Progesterone is known to act on human spermatozoa by an unidentified membrane receptor. Previous studies have demonstrated the existence of transcripts of conventional progesterone receptor (PR) in sperm RNA; antibodies directed against the C-terminal region of the conventional PR recognize a protein in sperm extracts. The present study aimed at characterizing the sperm PR using probes unique to the N-terminal region of the PR-B isoform. PR-B transcripts that were homologous to the conventional PR were detected in sperm RNA and localized in the midpiece region.
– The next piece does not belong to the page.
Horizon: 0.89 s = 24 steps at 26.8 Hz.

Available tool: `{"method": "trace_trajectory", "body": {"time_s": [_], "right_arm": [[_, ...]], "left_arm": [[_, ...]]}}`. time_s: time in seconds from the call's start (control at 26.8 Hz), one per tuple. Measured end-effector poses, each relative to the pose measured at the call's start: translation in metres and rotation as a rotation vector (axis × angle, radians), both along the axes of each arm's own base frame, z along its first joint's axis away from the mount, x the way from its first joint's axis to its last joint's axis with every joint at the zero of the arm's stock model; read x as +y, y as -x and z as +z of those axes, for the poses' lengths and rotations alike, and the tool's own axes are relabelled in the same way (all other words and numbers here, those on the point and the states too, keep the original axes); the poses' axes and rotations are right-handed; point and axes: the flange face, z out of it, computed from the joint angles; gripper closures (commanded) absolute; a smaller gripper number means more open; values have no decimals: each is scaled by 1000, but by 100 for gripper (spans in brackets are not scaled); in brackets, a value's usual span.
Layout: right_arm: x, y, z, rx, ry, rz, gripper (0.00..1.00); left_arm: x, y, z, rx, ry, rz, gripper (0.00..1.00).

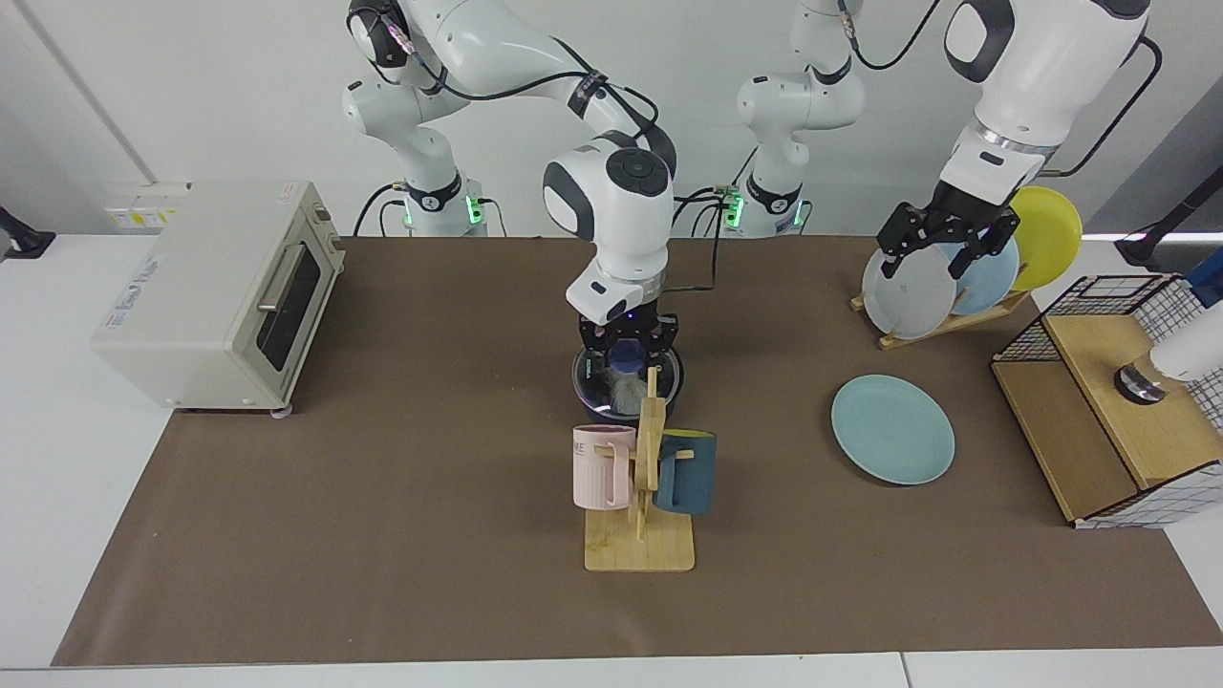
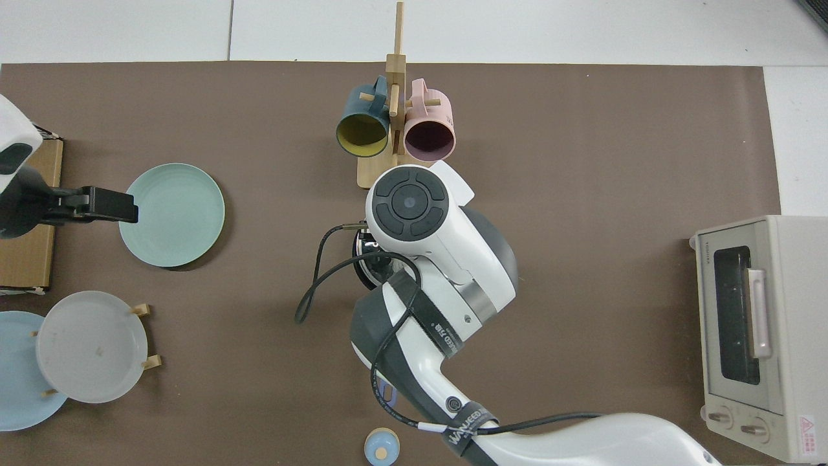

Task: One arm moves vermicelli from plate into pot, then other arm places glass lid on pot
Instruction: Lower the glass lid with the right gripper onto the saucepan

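pot [image 2: 363, 268] mostly hidden under right arm in top view, mug rack [image 1: 650, 430] covering its front

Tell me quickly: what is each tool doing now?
Right tool: closed on the glass lid's knob, over the pot.
Left tool: open, holding nothing, waiting above plate rack.

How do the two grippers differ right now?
The right gripper sits low at the knob of the glass lid on the pot; the left gripper hangs high by the rack plates, holding nothing, fingers spread. Both point downward.
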Motion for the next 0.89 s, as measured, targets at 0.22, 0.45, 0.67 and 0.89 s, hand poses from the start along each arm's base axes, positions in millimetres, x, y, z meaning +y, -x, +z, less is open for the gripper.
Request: {"method": "trace_trajectory", "body": {"time_s": [0.22,0.45,0.67,0.89], "right_arm": [[3,2,0,-1,2,6,100],[11,7,-2,1,5,18,100],[13,8,-6,5,7,18,100],[13,8,-6,4,7,18,100]], "left_arm": [[0,0,0,0,0,0,0],[0,0,0,0,0,0,0],[0,0,0,0,0,0,0],[0,0,0,0,0,0,0]]}}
Using specific antibody against the N-terminal region of PR-B, strong immunoreactivity was observed on the acrosomal region of digitonin-treated spermatozoa; Western blot analysis revealed a single band of approximately 55 kDa. Immunogold labelling studies using the same antibody localized the protein at the inner acrosomal membrane of testicular spermatids. This antibody blocked the binding of fluorescent-tagged progesterone to digitonin-treated spermatozoa and inhibited the progesterone-mediated kinase activation. The results of the present study gives an insight to speculate that the sperm membrane PR may have homology at the N-terminal region of the conventional PR-B isoform, or the membrane PR protein may share structural motifs that allows progesterone binding and interactions with the antibodies against the conventional PR.